All of the data below should be copied exactly as it stands.

——

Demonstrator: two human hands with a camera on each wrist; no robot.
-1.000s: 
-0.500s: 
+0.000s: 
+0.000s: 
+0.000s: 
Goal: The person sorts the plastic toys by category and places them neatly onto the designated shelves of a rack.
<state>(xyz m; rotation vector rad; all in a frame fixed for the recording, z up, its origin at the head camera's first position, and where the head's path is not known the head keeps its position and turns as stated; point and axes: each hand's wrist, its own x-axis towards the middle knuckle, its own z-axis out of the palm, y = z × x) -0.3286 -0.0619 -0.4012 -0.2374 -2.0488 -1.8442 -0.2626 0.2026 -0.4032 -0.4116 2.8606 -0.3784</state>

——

Response:
Demonstrator: two human hands with a camera on each wrist; no robot.
-1.000s: 
-0.500s: 
+0.000s: 
+0.000s: 
+0.000s: 
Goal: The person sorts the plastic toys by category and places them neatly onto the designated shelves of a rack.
<state>(xyz m; rotation vector rad; all in a frame fixed for the recording, z up, its origin at the head camera's first position, and where the head's path is not known the head keeps its position and turns as stated; point and axes: each hand's wrist, its own x-axis towards the middle knuckle, its own z-axis out of the palm, y = z × x) -0.3286 -0.0619 -0.4012 -0.2374 -2.0488 -1.8442 -0.2626 0.2026 -0.4032 -0.4116 2.8606 -0.3784</state>

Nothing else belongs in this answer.